C’est en s’écartant de ces normes que Paméla Dumont a réalisé à quel point le poil est controversé. Cette comédienne de 24 ans a fondé Maipoils, une initiative qui invite les gens à s’abstenir de toute épilation pendant le mois de mai et qui en est à sa deuxième édition cette année. « C’est pour faire réfléchir et aider à s’affranchir d’une norme. Après ça, on peut reprendre le choix de se raser ou non », explique-t-elle. Comme le mois sans alcool, mais sans le constat accablant de votre perte de contrôle sur la boisson.

L’idée est venue de sa propre réaction devant les femmes qui assumaient leurs poils foncés et abondants. « Ça me choquait et je ne comprenais pas pourquoi. J’ai réalisé que c’est parce que l’œil n’est pas habitué. On ne voit pas ça souvent », dit-elle.

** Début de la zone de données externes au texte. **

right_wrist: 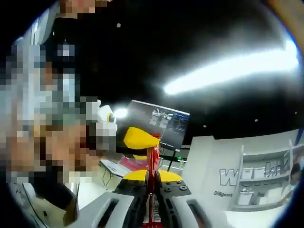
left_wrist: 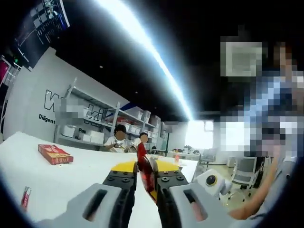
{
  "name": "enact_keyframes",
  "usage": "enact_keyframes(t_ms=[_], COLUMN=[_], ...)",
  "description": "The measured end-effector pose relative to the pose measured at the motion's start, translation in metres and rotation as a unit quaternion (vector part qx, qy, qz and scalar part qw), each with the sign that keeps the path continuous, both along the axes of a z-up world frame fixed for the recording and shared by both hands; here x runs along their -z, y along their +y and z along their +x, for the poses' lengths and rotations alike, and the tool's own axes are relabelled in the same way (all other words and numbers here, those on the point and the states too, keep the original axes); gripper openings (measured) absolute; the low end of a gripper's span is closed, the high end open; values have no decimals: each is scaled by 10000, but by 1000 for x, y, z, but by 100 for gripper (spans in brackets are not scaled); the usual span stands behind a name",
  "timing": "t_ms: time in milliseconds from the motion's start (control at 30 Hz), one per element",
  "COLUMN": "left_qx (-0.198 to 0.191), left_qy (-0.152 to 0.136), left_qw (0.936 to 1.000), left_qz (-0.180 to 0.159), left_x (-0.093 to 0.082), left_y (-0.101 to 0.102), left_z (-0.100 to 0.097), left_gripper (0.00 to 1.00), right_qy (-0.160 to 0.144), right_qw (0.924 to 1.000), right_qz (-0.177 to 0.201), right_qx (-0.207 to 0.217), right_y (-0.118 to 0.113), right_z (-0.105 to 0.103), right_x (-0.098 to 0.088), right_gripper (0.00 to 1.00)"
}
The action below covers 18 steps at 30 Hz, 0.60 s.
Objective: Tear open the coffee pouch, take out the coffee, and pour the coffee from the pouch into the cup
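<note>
A narrow red coffee pouch [left_wrist: 141, 151] stands upright between the yellow-tipped jaws of my left gripper [left_wrist: 145, 166], which is shut on it. In the right gripper view the same red pouch [right_wrist: 153, 159] runs up between the jaws of my right gripper [right_wrist: 152, 175], also shut on it. The left gripper [right_wrist: 140, 140] comes in from the left there, its yellow tips against the pouch's upper part. Both grippers are raised above the table and tilted up toward the ceiling.
A white table [left_wrist: 80, 175] lies below with a red box [left_wrist: 55, 154] at the left and a small red sachet [left_wrist: 25, 197] near its edge. A person's arm [left_wrist: 254, 202] is at the right. Two people sit before shelves [left_wrist: 95, 128]. A monitor [right_wrist: 161, 124] hangs beyond.
</note>
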<state>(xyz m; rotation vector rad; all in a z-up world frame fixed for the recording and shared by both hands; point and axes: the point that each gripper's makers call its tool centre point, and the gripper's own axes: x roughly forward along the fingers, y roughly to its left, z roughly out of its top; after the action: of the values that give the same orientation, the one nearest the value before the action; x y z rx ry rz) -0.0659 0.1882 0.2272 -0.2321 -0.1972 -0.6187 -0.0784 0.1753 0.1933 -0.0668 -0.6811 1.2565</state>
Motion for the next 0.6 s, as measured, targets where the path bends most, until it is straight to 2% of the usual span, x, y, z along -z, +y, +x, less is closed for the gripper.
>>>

Paméla Dumont n’est pas la seule à avoir été choquée à la vue de poils féminins. Internet aussi. En septembre 2017, la mannequin Arvida Byström a reçu des menaces de viol sur les réseaux sociaux parce qu’elle avait arboré fièrement sa toison tibiale dans une publicité pour Adidas. Y a pas à dire, pour de si petites choses, les poils provoquent de grosses réactions.

LE POIL DE LA COLÈRE

Tout au long de l’histoire, le poil a été utilisé à des fins politiques.

1645 —

Lorsque la dynastie Qing prend le contrôle de la Chine, le prince Dorgon ordonne aux hommes du peuple Han de se raser le devant de la tête et de porter la tresse traditionnelle mandchoue — cette coupe rasée sur le top et tressée à l’arrière, dont on retrouve une représentation raciste dans les vieux Lucky Luke. Le slogan du régime : « Coupe tes cheveux et garde ta tête, ou garde tes cheveux et perd la tête ». Ça a l’air qu’en mandarin, ça ne sonne pas plus sympathique. Quand le pays a voulu entrer dans la modernité au début du 20e siècle, on a forcé les hommes à tout égaliser, ce qui en a conduit certains au suicide.

1939-1945 —

Durant l’Holocauste, des milliers de Juifs se font raser les cheveux dans les camps de concentration nazis. Le processus vise à vendre les mèches en vue d’en faire de la corde, des tapis et des fauteuils, mais il a aussi pour résultat de déshumaniser les prisonniers.

1960 —

Les Beatles arborent le mop-top, ou la coupe bol, suscitant un vent de panique chez les adultes de l’époque qui voient dans cette coiffure cachant les oreilles un symbole de rébellion. Ils n’étaient pas au bout de leur peine puisque, quelques années plus tard, les quatre garçons portaient le cheveu encore plus long, semant la confusion des genres.

1960 —

À cette même époque, le mouvement pour les droits civiques amène plusieurs jeunes Afro-Américains à porter l’afro, coiffure emblématique de la fierté noire.

2007 —

Sous le regard des paparazzis, Britney Spears se rase le crâne durant ce qu’il est maintenant convenu d’appeler le « 2007 meltdown ».

2011 —

Sous le règne de Kim Jong-un, les Nord-Coréens peuvent choisir parmi seulement 15 coupes de cheveux pour les hommes, et 15 pour les femmes. Aucune d’elle n’a d’affiliation avec la coupe Longueuil.